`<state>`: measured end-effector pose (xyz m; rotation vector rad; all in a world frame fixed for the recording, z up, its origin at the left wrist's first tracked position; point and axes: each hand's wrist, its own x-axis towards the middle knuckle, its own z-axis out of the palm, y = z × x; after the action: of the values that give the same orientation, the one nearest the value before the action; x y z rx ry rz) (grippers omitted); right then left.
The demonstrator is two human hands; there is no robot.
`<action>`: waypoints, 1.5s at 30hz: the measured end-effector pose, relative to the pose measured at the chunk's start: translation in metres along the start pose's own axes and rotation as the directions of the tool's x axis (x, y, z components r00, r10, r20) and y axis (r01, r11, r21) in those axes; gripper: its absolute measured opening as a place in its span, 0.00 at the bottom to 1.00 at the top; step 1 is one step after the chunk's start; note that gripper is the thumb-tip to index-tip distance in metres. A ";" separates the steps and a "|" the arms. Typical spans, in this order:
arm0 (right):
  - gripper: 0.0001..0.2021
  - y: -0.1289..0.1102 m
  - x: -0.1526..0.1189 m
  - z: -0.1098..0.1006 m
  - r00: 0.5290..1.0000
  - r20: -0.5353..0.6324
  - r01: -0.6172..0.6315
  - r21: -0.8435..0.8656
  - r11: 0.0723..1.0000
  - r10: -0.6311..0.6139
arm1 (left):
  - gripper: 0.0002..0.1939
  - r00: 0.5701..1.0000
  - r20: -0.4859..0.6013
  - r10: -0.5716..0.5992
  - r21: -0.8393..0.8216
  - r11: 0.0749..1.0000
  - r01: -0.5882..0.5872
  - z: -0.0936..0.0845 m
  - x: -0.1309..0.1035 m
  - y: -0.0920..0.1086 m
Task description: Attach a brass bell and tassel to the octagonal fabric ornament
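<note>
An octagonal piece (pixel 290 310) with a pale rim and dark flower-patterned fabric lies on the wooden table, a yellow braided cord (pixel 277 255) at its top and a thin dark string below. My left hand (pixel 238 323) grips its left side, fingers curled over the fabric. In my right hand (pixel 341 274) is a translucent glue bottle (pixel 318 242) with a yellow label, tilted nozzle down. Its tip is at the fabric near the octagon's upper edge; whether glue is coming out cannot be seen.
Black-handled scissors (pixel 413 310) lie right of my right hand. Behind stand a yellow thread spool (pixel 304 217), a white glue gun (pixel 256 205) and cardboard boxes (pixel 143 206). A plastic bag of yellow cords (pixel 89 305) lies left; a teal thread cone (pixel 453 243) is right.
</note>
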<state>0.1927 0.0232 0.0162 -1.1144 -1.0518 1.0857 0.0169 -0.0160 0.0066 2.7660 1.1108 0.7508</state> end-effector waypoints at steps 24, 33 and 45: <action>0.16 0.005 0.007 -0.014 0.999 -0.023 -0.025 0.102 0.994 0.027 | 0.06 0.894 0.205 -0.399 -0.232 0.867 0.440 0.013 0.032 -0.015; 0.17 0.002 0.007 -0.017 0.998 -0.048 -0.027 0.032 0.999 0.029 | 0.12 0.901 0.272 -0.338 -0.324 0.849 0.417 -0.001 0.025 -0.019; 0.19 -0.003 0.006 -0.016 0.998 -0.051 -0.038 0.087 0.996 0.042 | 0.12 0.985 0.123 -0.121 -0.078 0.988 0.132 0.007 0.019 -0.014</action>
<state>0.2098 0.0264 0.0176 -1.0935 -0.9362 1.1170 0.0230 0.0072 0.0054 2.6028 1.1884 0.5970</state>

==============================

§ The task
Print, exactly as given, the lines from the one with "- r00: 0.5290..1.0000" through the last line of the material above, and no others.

§ Result
  - r00: 0.5290..1.0000
  - r20: -0.5353..0.6324
  - r01: -0.6172..0.6315
  - r21: -0.8435..0.8656
  - r11: 0.0723..1.0000
  - r10: -0.6311..0.6139
arm1 (left):
  - gripper: 0.0002..0.1939
  - r00: 0.5701..1.0000
  - r20: -0.4859..0.6013
  - r10: -0.5716..0.5992
  - r21: -0.8393..0.8216
  - r11: 0.0749..1.0000
  - r01: -0.5882..0.5872
  - z: -0.0936..0.0845 m
  - x: -0.1309..0.1035 m
  - y: -0.0920..0.1086 m
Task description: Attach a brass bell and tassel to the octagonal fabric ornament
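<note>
An octagonal piece (pixel 290 310) with a pale rim and dark flower-patterned fabric lies on the wooden table, a yellow braided cord (pixel 277 255) at its top and a thin dark string below. My left hand (pixel 238 323) grips its left side, fingers curled over the fabric. In my right hand (pixel 341 274) is a translucent glue bottle (pixel 318 242) with a yellow label, tilted nozzle down. Its tip is at the fabric near the octagon's upper edge; whether glue is coming out cannot be seen.
Black-handled scissors (pixel 413 310) lie right of my right hand. Behind stand a yellow thread spool (pixel 304 217), a white glue gun (pixel 256 205) and cardboard boxes (pixel 143 206). A plastic bag of yellow cords (pixel 89 305) lies left; a teal thread cone (pixel 453 243) is right.
</note>
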<state>0.1927 0.0232 0.0162 -1.1144 -1.0518 1.0857 0.0169 -0.0160 0.0066 2.7660 1.1108 0.7508</state> end-effector waypoints at steps 24, 33 and 45: <action>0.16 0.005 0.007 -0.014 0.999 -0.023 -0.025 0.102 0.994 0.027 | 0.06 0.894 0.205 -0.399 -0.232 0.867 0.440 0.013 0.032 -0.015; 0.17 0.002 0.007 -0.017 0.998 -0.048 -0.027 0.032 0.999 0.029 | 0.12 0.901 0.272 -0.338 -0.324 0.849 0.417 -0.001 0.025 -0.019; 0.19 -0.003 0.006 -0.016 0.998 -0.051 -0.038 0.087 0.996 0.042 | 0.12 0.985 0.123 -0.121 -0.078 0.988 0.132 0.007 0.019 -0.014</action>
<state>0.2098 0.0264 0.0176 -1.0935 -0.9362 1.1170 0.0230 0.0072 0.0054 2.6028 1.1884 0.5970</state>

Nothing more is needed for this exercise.